Having been involved (at a much lower level than Work, admittedly) in some of these discussions, the idea that anyone—Navy or otherwise—believed that forward presence ALONE could justify a larger battle force is unsupported. The Navy did not do itself any favors when the then CNO began using the phrase “presence with a purpose”, as all it did was feed those (Work) who believed there had been purposeless presence previously. Forward presence then and previously had been doing what it had been doing since WWII, and that was deterring and assuring.
And, given the logic of earlier versions of the post-Cold War concept, having ships forward was seen as the best way to prevent wars. Whether intended or not, the implication was that devoting combat-ready fleet assets to presence missions was as important as having surge forces ready to go to war.
In the absence of a peer competitor worthy of the capacity that Work would devote to surge, the devotion of combat-ready fleet assets to conventional deterrence and assurance missions (ones that Work has already conceded were of value) WAS as important as having forces ready to go to war. It WAS intended, and it was at the time, strategically valid. No one understands the Pentagon better than Bob Work. However, the suggestion that adopting a strategic concept in the early 21st century privileging surge warfighting capacity over conventional deterrence and maritime security would lead to anything other than an even more dramatic decline in the size of the Navy, is odd. That “surge” capacity would have been cannibalized in short order to meet other military and domestic needs, and we would today be facing China with an anemic and less capable fleet.
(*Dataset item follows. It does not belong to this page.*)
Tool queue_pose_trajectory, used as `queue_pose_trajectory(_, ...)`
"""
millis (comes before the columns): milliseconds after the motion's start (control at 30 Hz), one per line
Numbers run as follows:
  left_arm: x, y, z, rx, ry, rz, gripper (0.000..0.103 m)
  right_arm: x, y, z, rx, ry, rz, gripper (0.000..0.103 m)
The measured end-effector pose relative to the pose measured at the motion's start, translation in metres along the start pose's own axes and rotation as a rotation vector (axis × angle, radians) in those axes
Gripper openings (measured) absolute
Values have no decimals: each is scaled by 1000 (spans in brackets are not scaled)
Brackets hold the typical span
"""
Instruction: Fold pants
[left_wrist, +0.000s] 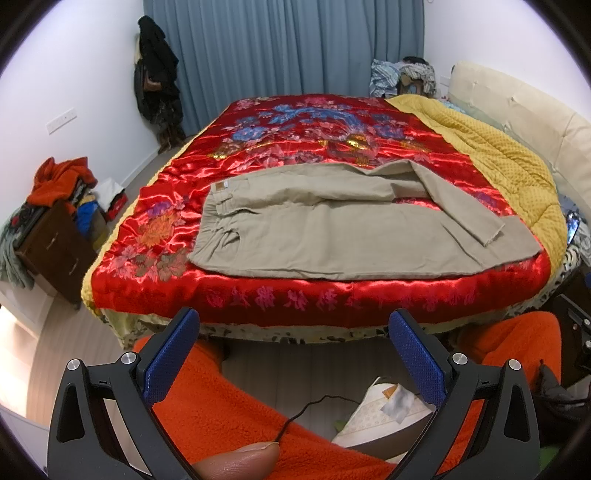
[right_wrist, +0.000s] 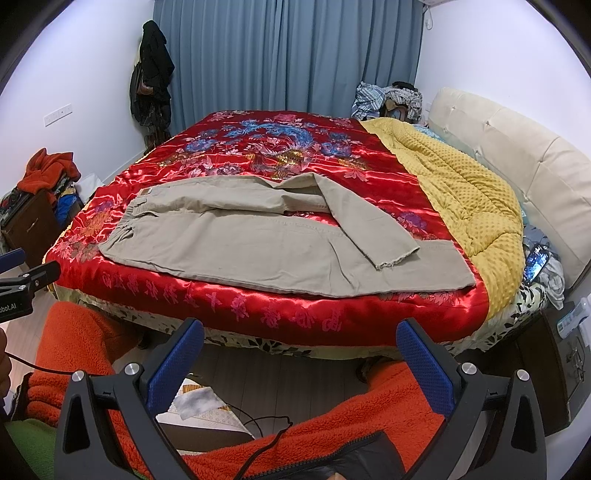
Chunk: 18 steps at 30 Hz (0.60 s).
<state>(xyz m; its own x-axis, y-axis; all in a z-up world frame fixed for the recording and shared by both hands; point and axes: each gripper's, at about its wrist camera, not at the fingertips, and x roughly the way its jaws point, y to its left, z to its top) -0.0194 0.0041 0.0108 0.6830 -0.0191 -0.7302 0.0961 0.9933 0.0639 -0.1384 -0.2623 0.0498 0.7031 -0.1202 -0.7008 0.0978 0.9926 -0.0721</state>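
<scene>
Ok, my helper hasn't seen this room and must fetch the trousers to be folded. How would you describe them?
Start at the big bed with the shiny red floral quilt. Lying flat along its near edge are the khaki pants, waistband to the left, one leg bent across the other. They are the only plain beige thing there, unlike the bumpy yellow blanket beside them.

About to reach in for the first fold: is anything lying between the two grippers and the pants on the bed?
Nothing visible does. Both the left gripper and right gripper hang open short of the bed edge, with only red quilt before the pants.
</scene>
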Motion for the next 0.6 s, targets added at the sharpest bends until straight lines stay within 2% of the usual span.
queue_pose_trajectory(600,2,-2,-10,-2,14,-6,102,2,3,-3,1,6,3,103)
As its title suggests, a key aim of the 2007 strategy was to elicit international cooperation. Maintaining the status quo of the global system was central to this aim. But this formulation, however well intended, had a different impact on the Navy itself. Since the end of the Cold War, the advertised benefits of forward presence had progressively risen from a mission, to a force-sizing construct, to preventing wars and controlling crises, to protecting the global system. In essence, this thinking gradually elevated forward presence from one of the Navy’s enduring missions to its reason for being.
Although eliciting international cooperation was a key aim of the 2007 strategy, its primary aim was to make an argument for a powerful and global Navy that was consistent with our national self-image, and with the historic and strategic basis of American Seapower that has been at the heart of American grand strategy since its founding. Seapower has always been about more than warfighting, but has as always been at least about warfighting. Promotion of American security and prosperity has been there from the start, and applying land-centric strategic thinking to seapower has always been a fools errand.
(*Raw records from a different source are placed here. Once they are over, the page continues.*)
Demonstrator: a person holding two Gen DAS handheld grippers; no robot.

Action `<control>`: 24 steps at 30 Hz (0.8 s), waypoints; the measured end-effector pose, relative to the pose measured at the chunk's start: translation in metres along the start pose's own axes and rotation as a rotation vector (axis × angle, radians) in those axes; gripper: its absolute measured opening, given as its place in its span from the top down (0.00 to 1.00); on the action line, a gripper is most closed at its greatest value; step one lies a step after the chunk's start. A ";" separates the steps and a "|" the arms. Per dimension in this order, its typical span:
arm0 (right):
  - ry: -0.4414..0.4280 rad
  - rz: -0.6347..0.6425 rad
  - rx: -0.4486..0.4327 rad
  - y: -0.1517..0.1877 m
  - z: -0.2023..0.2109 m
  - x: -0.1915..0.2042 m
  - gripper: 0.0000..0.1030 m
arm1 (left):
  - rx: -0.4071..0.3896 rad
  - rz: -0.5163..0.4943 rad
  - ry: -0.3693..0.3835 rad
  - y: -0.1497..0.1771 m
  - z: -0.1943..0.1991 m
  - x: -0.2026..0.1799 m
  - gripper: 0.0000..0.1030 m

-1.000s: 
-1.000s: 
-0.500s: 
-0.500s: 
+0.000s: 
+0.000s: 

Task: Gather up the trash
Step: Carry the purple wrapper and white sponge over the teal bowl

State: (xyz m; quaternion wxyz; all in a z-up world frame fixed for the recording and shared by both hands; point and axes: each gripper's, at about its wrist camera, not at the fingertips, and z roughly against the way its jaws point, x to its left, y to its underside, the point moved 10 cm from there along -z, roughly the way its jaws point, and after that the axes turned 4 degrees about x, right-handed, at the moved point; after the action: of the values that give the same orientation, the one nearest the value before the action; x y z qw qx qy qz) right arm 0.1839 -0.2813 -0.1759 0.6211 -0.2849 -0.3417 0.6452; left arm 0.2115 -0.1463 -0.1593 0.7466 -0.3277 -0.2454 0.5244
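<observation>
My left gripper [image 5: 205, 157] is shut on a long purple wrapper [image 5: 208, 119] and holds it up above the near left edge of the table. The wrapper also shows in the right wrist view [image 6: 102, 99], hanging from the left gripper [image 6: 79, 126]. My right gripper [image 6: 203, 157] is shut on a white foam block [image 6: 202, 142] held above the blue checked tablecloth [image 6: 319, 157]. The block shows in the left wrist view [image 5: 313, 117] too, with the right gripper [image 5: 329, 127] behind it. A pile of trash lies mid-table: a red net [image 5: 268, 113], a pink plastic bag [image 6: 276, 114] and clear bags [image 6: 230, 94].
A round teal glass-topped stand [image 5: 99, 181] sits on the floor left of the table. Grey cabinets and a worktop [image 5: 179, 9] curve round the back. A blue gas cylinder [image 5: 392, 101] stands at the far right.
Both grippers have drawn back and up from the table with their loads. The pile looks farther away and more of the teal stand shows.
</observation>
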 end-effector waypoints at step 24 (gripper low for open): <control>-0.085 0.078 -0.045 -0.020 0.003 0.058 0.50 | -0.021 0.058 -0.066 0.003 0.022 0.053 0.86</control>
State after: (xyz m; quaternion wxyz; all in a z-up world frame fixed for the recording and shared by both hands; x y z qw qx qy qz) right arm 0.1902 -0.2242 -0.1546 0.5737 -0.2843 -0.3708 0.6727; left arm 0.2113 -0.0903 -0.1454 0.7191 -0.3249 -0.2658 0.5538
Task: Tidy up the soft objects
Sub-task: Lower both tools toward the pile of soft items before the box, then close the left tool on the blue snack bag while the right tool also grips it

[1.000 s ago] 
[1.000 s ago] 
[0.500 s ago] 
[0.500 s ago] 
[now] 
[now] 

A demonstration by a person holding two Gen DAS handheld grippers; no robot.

Presence is what we do. It is who we are.
Work cites here the words of the then Secretary of the Navy Ray Mabus. Not only was Mabus wrong, but Work taking Mabus’ words as a truth is also wrong. Presence is not what we (the Navy) do. Presence is a way of doing it.
Few would argue forward presence is an unimportant mission. As Vice Admiral Turner described, presence: is the use of naval forces, short of war, to achieve political objectives. The use of presence forces is for two broad objectives: to deter actions inimical to the interests of the United States or its allies; and to encourage actions that are in the interests of the United States and its allies.
I find it interesting that Work cites these words from VADM Turner. First, I would argue that not only is forward presence not an important mission, but that it is not a mission at all. It is a natural approach to posturing naval forces by a world-power protected by large oceans with interests remote from its geography. Second, Turner says as much in his quote, reinforcing the notion that forward presence is a way, and the end(s) are deterrence and assurance.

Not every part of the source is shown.